31. Distributed Mail Queue

Date: 2020-04-13

Status

Accepted (lazy consensus) & implemented

Context

MailQueue is a central component of SMTP infrastructure allowing asynchronous mail processing. This enables a short SMTP reply time despite a potentially longer mail processing time. It also works as a buffer during SMTP peak workload to not overload a server.

Furthermore, when used as a Mail Exchange server (MX), the ability to add delays to be observed before dequeing elements allows, among others:

Delaying retries upon MX delivery failure to a remote site.
Throttling, which could be helpful for not being considered a spammer.

A mailqueue also enables advanced administration operations like traffic review, discarding emails, resetting wait delays, purging the queue, etc.

Spring implementation and non distributed implementations rely on an embedded ActiveMQ to implement the MailQueue. Emails are being stored in a local file system. An administrator wishing to administrate the mailQueue will thus need to interact with all its James servers, which is not friendly in a distributed setup.

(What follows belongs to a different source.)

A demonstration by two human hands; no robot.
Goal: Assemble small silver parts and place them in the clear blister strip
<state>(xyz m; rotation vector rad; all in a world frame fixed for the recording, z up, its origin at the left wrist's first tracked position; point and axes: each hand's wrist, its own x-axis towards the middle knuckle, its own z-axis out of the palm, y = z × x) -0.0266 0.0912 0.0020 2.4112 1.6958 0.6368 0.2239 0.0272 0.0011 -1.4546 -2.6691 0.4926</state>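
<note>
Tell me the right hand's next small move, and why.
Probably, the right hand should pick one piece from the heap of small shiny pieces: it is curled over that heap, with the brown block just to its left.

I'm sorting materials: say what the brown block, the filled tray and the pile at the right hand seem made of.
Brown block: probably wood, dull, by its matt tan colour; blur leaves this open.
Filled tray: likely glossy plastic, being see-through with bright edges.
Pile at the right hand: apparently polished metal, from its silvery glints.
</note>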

Distributed James relies on the following third party softwares (among other):

RabbitMQ for messaging. Good at holding a queue, however some advanced administrative operations can't be implemented with this component alone. This is the case for browse, getSize and arbitrary mail removal.
Cassandra is the metadata database. Due to tombstone being used for delete, queue is a well known anti-pattern.
ObjectStorage (Swift or S3) holds byte content.

Decision

Distributed James should ship a distributed MailQueue composing the following softwares with the following responsibilities:

RabbitMQ for messaging. A rabbitMQ consumer will trigger dequeue operations.
A time series projection of the queue content (order by time list of mail metadata) will be maintained in Cassandra (see later). Time series avoid the aforementioned tombstone anti-pattern, and no polling is performed on this projection.
ObjectStorage (Swift or S3) holds large byte content. This avoids overwhelming other softwares which do not scale as well in term of Input/Output operation per seconds.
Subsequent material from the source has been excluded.